L’infortunio di Cerri ha spinto l’allenatore a optare per la soluzione con una punta sola e due fantasisti al suo fianco. Ma era una soluzione che Longo aveva già in mente, come peraltro aveva ammesso in una conferenza stampa di inizio stagione. «Se penso a una soluzione con i due fantasisti a supporto? Sì, magari con una punta sola», aveva detto un mese fa. In effetti l’acquisto di Verdi, un uomo in più abile nell’uno contro uno e che trova la sua migliore collocazione alle spalle delle punte, ci aveva detto che la società puntava a questa soluzione in modo strutturale, probabilmente anche assecondando le richieste del tecnico. L’assenza di Cerri ha facilitato la trasformazione. Che sta funzionando, visto che il Como delle ultime partite è il migliore visto quest’anno.

Si era ipotizzato anche un 3-4-3, ma il 3-4-2-1 asseconda le caratteristiche degli uomini: Verdi, Cahjia e Da Cunha (i tre uomini impiegati nel ruolo di assistenza alla punta) non sono uomini cui piace stare attaccati alla linea laterale, via dritto per dritto, ma hanno nei piedi e nella testa l’indole ad accentrarsi, a convergere sino addirittura, in qualche caso, a cercare essi stessi la conclusione. Il giorno invece che dovessero essere impiegati in quel ruolo Kerrigan e Blanco, ecco che potremmo parlare di 3-4-3.

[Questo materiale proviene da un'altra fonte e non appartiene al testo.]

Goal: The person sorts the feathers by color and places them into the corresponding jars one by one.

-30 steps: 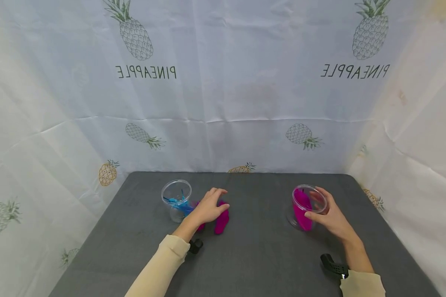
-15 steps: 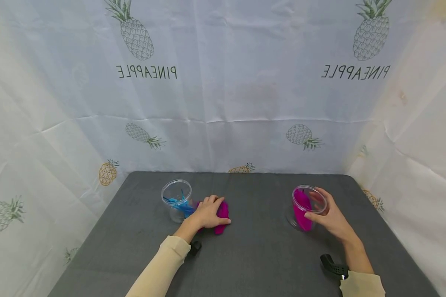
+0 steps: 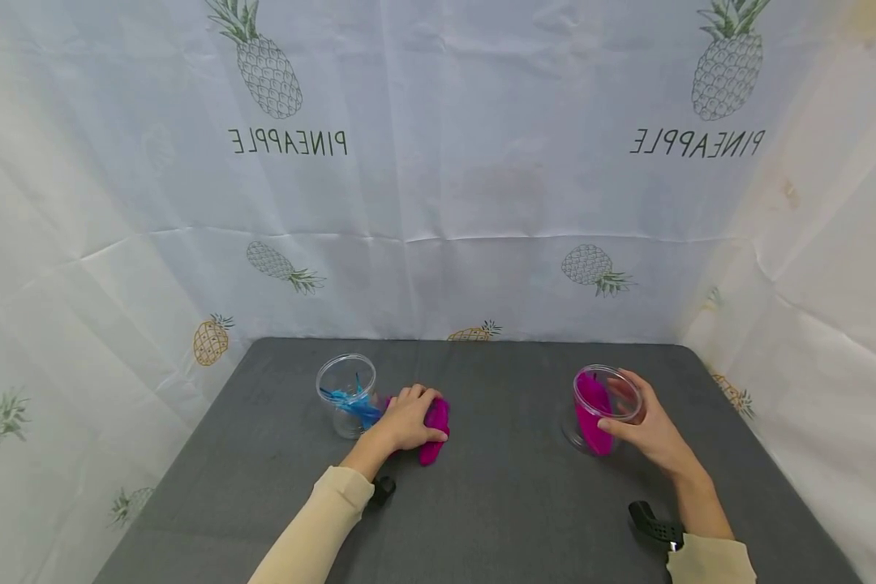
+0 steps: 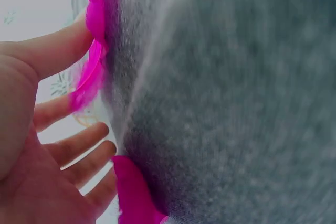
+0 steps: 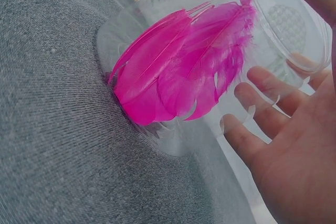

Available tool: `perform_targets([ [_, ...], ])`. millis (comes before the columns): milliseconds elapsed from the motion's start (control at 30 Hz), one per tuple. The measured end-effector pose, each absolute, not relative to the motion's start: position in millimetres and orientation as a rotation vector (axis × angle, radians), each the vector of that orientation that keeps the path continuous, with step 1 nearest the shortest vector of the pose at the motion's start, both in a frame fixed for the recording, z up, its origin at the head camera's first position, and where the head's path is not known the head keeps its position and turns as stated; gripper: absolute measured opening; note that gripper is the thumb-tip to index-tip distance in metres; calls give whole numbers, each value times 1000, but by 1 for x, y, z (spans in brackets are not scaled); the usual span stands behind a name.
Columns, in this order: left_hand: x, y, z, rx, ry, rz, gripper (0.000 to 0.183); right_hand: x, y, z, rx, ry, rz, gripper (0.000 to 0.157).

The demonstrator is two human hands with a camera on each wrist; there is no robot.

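Observation:
My left hand point(image 3: 406, 420) is low over the grey table, its thumb and index finger pinching a bright pink feather point(image 3: 436, 430). In the left wrist view, that feather point(image 4: 95, 19) stands between thumb and index while the other fingers stay loosely spread. A second pink feather point(image 4: 134, 192) lies on the table below those fingers. At the right, my right hand point(image 3: 653, 426) grips a clear plastic cup point(image 3: 607, 369) standing on the table. Pink feathers point(image 5: 181, 66) lean inside this cup, and my fingers curl round its far side.
Another clear plastic cup point(image 3: 346, 361) stands just left of my left hand, with blue feathers point(image 3: 354, 401) in it. The grey table point(image 3: 511, 503) reaches back to a white pineapple-print curtain point(image 3: 438, 186), which also hangs along both sides.
My left hand has come down onto the pink feather, and thumb and index have closed on it. The feather has shifted slightly toward me. The right hand and its cup stay put.

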State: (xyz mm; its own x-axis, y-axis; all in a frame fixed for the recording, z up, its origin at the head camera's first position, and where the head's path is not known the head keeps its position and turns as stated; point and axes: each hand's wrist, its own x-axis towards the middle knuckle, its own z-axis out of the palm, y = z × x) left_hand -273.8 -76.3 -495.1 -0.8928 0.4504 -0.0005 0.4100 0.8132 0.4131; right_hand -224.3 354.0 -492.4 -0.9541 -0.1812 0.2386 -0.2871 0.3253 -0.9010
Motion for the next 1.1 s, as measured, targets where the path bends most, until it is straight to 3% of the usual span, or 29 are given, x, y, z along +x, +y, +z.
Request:
perform_targets([
  [733,-274,-66,-489,794,2759,1004,40,-225,353,-493,446,-2477,1677,90],
  [1100,-277,-54,-486,759,2627,1312,39,-226,353,-493,419,-2493,1676,92],
])
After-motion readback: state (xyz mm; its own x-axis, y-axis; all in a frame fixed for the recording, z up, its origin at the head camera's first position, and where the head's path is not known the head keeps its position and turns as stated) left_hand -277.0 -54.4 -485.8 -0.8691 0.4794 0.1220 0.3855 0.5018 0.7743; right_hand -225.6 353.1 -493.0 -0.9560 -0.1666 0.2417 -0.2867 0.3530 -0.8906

Adesso c’è da spiegare per quale motivo il 3-4-3 non è un 4-3-3. E questo deriva dalla decisione di Longo, presa già alla fine del ritiro estivo, di costruire a due, e non a tre, in mezzo al campo. La ricchezza di uomini in mezzo (Kone, Baselli, Abildgaard, Arrigoni, Bellemo, Iovine) aveva fatto pensare a una soluzione a tre, ma poi il tecnico ha valutato che in questi uomini non c’è un play vero e proprio. L’unico che può farlo è Baselli, che infatti lo scorso anno giocava in quel ruolo (e quando stava bene lo faceva Fabregas). C’è chi pensa che anche Bellemo possa fare il play, ma qui conta quello che pensa Longo e nessun altro. Dunque centrocampo a due e via. Con la soluzione Iovine a destra a tamponare, accorciare, fare da equilibratore, riportandolo in fascia dopo averlo visto anche da interno. Si sarà notato che, come contraltare di un Ioannu sull’altra corsia più offensivo, qui a destra ci cerchi sempre una soluzione più prudente, da Iovine a Cassandro.

Due punte

E quando tornerà Cerri che succederà? Potremmo vedere cambiare ancora le cose. Al di là del fatto che Cerri potrebbe essere una alternativa a Cutrone in questo assetto, vanno dette due cose. La prima: già a La Spezia il Como aveva dato una svolta alle sue prestazioni, con un ottimo primo tempo, e lì c’erano le due punte (Gabrielloni-Cutrone). La seconda: alla lunga, gli avversari cominceranno a conoscere questa soluzione degli azzurri e magari sarà necessario cambiare ancora. E così, forse, rivedremo anche le due punte.